> **EXERCISE**
For the data below, give again exactly the lines from the one containing "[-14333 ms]" through the one containing "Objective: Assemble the", both ends included, and no others.

> **SOURCE MATERIAL**
□ □ □ □

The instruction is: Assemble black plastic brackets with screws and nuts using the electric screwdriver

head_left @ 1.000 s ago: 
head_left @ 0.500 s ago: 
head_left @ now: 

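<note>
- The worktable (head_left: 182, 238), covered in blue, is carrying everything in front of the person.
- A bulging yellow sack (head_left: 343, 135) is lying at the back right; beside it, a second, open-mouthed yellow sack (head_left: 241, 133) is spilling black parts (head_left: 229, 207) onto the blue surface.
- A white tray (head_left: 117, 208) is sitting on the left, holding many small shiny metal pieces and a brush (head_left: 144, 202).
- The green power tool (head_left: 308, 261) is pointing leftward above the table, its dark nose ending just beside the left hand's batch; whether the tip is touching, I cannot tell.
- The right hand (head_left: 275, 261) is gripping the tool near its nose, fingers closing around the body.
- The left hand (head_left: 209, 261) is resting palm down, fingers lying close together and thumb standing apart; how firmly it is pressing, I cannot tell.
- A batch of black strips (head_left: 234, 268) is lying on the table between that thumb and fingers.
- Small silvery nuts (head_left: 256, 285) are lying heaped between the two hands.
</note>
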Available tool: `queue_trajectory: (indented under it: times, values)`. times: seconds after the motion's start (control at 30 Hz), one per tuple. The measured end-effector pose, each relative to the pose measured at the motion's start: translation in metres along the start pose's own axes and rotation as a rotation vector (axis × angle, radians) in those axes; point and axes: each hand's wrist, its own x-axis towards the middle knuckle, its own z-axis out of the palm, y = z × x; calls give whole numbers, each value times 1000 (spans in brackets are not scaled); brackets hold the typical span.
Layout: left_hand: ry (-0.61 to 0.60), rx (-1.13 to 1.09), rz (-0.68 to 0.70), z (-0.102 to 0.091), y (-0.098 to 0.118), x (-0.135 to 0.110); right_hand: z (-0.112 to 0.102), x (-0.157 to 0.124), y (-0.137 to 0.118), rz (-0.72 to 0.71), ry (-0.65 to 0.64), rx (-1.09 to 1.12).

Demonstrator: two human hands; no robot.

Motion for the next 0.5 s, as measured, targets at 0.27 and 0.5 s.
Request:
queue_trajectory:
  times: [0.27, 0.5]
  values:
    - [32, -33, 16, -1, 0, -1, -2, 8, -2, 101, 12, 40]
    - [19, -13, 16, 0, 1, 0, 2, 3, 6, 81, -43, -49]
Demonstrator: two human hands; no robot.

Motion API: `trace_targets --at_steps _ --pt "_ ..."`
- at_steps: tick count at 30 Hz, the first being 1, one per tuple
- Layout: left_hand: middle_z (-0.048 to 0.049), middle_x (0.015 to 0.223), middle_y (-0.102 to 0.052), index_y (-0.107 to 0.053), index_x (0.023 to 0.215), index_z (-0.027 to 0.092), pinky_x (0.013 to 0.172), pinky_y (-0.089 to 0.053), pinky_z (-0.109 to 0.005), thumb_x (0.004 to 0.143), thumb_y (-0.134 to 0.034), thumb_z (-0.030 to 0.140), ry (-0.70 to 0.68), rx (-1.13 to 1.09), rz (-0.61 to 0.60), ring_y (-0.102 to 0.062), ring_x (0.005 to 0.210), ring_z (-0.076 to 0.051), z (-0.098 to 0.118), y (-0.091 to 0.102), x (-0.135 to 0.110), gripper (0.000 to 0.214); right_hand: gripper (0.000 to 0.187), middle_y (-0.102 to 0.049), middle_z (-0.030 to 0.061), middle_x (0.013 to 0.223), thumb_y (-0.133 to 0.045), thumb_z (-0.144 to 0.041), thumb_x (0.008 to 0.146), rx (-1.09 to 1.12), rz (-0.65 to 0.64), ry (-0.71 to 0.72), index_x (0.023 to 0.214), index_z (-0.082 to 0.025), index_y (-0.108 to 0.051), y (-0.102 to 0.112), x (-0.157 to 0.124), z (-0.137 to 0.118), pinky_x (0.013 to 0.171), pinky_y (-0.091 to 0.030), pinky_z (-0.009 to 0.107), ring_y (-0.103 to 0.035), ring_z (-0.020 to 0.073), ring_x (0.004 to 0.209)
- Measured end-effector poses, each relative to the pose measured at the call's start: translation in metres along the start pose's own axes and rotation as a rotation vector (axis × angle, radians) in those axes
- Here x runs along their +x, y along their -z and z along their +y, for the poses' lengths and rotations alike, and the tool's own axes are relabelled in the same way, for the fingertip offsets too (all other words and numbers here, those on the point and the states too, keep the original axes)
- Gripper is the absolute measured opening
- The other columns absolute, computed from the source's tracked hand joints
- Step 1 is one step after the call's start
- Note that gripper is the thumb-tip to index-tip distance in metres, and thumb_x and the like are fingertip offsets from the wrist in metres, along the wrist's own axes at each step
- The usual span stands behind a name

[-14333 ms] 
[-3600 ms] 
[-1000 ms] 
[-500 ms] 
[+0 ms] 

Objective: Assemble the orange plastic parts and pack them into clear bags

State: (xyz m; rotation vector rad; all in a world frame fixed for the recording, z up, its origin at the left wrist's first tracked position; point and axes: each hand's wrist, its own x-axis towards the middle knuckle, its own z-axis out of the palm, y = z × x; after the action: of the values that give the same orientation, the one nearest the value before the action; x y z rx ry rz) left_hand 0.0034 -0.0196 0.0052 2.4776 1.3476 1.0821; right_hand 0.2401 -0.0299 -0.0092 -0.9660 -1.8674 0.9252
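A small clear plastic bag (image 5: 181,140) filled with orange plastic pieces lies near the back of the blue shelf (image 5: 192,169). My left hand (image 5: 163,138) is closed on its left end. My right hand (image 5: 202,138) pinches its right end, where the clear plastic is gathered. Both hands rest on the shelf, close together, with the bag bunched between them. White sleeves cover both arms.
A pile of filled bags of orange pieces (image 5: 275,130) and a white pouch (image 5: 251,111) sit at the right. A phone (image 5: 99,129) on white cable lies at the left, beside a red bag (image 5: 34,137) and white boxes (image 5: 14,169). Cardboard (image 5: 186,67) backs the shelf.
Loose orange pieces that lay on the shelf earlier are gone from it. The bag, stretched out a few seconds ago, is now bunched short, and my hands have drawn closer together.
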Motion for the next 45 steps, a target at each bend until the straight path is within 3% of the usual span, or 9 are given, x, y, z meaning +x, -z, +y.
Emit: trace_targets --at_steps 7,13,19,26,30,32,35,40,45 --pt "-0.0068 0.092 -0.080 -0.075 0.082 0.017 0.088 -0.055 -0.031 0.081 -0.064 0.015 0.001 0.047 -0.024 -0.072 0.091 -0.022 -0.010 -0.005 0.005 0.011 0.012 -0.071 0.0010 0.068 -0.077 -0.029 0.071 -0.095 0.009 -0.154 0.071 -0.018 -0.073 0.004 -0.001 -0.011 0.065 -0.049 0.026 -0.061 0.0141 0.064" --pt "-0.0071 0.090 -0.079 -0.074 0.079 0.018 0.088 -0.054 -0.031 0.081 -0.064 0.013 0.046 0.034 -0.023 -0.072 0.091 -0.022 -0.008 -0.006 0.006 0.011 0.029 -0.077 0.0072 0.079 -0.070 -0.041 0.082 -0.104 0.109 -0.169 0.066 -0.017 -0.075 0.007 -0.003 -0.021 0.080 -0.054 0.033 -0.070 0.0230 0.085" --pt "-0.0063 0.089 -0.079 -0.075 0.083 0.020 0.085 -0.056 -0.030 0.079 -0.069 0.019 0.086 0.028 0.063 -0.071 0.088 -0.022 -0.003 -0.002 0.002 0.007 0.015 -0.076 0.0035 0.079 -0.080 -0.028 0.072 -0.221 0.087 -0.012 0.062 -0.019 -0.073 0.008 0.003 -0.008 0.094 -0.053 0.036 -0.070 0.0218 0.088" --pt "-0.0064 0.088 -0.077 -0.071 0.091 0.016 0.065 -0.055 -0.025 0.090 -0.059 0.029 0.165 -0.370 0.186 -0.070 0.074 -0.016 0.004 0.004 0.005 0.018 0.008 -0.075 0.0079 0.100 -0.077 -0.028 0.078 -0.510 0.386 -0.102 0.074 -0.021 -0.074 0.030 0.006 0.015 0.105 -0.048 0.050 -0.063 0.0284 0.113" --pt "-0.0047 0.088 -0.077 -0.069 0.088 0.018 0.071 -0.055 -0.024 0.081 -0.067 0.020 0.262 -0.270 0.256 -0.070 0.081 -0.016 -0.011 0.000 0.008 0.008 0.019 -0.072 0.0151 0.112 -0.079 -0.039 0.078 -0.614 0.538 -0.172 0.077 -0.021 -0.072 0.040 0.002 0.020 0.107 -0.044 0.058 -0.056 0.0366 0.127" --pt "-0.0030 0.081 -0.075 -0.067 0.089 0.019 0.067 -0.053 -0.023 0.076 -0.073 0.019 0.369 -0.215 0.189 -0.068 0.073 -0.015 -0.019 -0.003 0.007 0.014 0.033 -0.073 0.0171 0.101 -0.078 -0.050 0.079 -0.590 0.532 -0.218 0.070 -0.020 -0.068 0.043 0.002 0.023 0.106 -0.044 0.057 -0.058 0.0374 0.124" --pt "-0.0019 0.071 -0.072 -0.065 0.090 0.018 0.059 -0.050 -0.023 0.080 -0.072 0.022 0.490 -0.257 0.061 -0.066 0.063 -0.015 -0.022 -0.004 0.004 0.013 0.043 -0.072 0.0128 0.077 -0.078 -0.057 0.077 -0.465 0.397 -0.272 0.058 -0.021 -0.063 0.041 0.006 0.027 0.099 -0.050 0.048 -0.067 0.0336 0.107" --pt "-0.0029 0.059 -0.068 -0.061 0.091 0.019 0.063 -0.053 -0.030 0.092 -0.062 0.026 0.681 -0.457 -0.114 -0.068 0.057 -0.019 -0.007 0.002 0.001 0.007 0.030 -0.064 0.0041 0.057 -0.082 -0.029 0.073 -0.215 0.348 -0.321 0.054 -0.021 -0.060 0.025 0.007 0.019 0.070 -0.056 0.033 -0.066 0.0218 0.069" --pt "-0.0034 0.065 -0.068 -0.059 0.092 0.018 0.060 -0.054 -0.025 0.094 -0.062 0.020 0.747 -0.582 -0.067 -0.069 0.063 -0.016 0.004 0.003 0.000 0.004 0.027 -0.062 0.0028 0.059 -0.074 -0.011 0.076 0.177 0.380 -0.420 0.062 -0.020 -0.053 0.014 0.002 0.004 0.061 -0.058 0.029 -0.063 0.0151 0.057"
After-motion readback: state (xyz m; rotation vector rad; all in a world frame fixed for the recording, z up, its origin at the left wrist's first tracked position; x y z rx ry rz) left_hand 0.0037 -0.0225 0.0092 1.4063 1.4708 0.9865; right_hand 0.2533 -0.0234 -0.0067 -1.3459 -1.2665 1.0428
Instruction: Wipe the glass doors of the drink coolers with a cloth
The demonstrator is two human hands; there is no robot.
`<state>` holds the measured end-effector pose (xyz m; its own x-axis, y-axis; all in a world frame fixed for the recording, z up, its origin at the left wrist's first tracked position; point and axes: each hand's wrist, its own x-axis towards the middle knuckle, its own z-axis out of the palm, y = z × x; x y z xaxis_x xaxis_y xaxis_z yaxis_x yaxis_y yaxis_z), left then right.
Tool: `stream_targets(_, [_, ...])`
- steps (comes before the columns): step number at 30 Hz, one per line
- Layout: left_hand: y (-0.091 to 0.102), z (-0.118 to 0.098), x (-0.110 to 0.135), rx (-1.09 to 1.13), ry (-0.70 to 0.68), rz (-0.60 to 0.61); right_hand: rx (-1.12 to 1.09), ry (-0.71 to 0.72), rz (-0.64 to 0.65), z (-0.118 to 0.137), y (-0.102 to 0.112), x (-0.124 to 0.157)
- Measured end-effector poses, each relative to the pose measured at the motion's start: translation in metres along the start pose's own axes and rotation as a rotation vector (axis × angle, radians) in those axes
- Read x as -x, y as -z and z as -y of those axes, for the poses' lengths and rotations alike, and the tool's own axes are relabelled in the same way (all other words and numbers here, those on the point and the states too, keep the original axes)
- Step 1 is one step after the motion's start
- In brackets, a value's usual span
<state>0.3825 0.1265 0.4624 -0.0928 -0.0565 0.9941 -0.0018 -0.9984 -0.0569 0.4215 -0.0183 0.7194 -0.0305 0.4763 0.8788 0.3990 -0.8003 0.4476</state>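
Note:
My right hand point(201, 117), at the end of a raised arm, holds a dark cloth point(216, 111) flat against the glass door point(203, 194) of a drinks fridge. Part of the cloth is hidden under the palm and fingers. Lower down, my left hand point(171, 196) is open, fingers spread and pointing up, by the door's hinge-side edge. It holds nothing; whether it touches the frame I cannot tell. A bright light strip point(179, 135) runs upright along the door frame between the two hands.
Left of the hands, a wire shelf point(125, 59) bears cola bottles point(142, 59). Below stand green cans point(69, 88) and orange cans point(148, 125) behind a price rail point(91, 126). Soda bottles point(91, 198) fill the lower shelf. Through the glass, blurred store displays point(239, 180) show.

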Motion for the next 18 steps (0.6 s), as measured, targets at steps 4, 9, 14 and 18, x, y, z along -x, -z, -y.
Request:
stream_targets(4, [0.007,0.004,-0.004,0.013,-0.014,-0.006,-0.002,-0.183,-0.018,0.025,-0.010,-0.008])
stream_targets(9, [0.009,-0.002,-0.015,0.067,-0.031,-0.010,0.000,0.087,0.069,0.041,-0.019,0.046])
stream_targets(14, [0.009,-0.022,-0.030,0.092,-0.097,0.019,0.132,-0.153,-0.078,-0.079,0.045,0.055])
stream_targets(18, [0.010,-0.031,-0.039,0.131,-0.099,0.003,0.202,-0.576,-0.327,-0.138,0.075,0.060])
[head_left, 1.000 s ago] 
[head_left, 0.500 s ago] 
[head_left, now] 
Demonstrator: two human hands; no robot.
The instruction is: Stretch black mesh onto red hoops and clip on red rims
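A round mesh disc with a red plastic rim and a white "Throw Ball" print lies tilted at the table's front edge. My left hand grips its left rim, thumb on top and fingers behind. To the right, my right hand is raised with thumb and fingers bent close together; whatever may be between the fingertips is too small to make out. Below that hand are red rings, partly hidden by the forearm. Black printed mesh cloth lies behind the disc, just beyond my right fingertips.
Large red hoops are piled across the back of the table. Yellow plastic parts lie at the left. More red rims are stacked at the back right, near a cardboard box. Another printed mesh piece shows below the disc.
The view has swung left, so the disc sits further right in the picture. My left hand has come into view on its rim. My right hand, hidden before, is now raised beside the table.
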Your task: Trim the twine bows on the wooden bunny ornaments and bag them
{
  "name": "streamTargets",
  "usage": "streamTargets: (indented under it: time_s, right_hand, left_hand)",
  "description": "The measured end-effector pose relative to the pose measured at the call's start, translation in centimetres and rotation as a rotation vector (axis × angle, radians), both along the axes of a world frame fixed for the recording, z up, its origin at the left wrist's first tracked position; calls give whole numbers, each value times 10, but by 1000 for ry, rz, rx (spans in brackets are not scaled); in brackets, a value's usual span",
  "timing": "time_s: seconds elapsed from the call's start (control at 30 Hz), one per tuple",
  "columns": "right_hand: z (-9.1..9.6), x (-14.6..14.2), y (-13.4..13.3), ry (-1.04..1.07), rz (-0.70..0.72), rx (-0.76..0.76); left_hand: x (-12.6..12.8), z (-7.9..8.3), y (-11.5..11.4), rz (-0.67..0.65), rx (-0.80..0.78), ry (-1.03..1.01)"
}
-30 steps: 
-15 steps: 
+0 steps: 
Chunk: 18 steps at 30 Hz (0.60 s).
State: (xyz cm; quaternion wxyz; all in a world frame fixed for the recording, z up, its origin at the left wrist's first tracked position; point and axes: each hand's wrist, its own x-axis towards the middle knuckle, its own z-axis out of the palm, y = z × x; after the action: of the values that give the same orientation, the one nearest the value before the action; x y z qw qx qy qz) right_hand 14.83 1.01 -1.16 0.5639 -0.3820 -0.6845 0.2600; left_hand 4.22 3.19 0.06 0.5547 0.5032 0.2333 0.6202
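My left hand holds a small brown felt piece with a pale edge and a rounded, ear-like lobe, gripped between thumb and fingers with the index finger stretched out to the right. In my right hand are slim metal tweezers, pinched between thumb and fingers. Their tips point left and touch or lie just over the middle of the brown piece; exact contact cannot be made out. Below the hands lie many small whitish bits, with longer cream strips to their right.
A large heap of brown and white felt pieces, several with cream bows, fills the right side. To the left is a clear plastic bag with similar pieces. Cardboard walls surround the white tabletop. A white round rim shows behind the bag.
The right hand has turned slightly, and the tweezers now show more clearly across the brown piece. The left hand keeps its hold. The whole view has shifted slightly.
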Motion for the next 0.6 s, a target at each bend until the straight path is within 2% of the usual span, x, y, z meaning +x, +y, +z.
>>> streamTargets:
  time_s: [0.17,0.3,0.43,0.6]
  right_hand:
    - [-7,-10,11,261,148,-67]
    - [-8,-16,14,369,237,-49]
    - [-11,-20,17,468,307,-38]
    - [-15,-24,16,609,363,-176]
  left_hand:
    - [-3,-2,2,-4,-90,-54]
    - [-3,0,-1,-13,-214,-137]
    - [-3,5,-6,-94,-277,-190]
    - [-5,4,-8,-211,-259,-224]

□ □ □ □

> **ANSWER TO THE PROBLEM**
[-14333 ms] 
[-3600 ms] 
[-1000 ms] 
[-500 ms] 
[+0 ms] 

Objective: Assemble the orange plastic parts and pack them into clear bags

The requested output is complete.